* _What the task requires_:
Please restate verbatim the lines that open the listing below, ending with the line in which "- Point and" occurs.

* _Exercise data_:

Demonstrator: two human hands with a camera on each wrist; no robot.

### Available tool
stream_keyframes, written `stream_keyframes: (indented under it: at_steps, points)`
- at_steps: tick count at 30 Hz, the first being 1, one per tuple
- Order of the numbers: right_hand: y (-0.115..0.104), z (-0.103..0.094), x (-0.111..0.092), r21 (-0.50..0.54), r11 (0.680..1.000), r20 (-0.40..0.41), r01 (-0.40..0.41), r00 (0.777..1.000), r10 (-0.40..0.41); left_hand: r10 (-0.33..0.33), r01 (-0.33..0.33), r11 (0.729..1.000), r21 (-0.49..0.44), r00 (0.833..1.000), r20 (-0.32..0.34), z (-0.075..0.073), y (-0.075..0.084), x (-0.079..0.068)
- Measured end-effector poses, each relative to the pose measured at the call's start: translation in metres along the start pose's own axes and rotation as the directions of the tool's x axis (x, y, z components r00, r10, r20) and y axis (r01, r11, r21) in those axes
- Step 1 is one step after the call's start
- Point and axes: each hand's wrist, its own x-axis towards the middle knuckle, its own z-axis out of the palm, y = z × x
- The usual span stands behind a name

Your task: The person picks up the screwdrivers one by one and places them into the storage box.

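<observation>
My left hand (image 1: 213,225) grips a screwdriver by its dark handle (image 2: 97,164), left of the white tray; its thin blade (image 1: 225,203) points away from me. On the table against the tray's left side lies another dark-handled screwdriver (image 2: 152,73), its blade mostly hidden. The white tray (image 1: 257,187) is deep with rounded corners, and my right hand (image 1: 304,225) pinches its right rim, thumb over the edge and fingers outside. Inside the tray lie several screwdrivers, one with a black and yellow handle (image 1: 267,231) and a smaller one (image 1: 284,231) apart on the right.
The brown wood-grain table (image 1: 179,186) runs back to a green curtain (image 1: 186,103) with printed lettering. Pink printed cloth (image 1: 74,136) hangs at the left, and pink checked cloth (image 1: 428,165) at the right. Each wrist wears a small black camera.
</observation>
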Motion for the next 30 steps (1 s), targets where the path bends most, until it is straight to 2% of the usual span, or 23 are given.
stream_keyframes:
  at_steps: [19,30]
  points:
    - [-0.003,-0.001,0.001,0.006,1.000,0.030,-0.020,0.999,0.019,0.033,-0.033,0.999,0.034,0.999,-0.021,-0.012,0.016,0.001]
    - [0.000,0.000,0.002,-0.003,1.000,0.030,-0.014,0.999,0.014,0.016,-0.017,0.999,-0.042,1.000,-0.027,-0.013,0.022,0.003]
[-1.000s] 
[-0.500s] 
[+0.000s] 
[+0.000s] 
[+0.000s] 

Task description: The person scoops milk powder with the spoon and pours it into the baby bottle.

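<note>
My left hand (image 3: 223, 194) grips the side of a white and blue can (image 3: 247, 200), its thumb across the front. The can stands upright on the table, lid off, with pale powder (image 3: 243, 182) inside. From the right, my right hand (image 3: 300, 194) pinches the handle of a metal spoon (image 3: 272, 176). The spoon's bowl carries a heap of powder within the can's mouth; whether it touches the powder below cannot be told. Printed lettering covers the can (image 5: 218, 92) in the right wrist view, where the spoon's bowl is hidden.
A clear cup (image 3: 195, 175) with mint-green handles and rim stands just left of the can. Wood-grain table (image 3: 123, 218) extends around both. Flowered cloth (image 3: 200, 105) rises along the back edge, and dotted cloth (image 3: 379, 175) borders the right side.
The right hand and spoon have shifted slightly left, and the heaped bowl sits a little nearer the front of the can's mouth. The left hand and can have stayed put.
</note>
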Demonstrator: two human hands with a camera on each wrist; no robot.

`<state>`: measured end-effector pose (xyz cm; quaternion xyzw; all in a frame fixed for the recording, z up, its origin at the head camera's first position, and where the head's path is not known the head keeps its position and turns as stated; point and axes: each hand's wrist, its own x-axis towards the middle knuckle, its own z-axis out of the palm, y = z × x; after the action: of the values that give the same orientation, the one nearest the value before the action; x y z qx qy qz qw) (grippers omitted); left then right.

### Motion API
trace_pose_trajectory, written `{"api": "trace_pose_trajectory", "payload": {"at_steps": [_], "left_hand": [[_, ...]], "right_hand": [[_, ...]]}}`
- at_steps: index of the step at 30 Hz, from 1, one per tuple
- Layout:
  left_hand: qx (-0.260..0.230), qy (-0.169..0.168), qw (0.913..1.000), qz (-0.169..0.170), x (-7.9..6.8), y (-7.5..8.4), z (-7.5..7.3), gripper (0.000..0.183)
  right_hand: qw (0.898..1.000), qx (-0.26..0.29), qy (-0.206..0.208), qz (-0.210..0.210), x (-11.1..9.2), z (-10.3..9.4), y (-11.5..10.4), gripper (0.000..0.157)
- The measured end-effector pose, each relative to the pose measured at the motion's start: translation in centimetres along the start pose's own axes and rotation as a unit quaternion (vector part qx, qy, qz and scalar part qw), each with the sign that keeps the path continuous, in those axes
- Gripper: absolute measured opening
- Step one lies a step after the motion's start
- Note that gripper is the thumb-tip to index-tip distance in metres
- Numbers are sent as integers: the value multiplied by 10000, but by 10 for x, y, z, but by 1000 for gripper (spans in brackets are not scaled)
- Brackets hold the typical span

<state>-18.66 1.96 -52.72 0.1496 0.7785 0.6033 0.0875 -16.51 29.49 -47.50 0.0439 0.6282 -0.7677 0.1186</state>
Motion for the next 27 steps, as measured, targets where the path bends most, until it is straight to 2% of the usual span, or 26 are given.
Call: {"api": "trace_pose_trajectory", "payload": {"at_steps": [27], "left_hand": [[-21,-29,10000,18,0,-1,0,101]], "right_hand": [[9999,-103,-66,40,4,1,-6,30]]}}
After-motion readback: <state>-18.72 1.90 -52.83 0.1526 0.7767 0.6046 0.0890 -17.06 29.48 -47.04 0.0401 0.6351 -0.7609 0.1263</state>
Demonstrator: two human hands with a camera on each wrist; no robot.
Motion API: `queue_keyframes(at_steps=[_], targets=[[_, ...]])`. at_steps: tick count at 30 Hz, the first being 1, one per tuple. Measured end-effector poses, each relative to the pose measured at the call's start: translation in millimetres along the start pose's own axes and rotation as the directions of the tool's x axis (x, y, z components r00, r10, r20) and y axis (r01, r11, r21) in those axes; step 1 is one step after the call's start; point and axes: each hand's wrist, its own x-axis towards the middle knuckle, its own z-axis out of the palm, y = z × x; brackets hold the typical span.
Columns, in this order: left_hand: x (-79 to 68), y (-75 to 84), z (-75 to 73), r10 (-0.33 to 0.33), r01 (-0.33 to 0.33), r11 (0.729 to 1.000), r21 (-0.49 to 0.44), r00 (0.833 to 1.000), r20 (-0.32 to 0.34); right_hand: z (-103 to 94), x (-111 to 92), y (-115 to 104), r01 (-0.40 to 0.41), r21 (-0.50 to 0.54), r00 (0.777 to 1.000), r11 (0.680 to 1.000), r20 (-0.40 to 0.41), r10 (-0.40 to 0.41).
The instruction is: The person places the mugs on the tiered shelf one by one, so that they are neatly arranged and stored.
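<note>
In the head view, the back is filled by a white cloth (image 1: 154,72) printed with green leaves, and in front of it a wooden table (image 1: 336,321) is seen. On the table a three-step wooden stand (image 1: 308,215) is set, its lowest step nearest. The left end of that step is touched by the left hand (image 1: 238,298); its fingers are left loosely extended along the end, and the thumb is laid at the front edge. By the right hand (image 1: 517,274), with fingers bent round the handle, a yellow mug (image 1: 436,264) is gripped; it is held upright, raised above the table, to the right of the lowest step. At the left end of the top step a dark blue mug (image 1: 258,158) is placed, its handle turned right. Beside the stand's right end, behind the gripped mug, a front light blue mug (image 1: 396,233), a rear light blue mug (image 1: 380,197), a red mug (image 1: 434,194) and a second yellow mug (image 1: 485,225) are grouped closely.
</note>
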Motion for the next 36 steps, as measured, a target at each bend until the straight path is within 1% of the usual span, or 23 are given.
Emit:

* _Response to this task_:
Demonstrator: two human hands with a camera on each wrist; no robot.

### Available tool
stream_keyframes, written `stream_keyframes: (indented under it: at_steps, points)`
- at_steps: tick count at 30 Hz, the first being 1, one per tuple
- Order of the numbers: right_hand: y (-0.115..0.104), z (-0.103..0.094), x (-0.111..0.092), r21 (-0.50..0.54), r11 (0.680..1.000), r20 (-0.40..0.41), r01 (-0.40..0.41), r00 (0.777..1.000), r10 (-0.40..0.41); left_hand: r10 (-0.33..0.33), r01 (-0.33..0.33), r11 (0.729..1.000), r21 (-0.49..0.44), r00 (0.833..1.000), r20 (-0.32..0.34), z (-0.075..0.073), y (-0.075..0.084), x (-0.079..0.068)
- Measured end-effector poses, each relative to the pose measured at the call's start: translation in metres along the start pose's own axes and rotation as the directions of the tool's x axis (x, y, z components r00, r10, r20) and y axis (r01, r11, r21) in those axes
- Step 1 is one step after the call's start
- Point and axes: each hand's wrist, its own x-axis towards the middle knuckle, its own z-axis out of the palm, y = z × x

What this exercise needed has been supplied.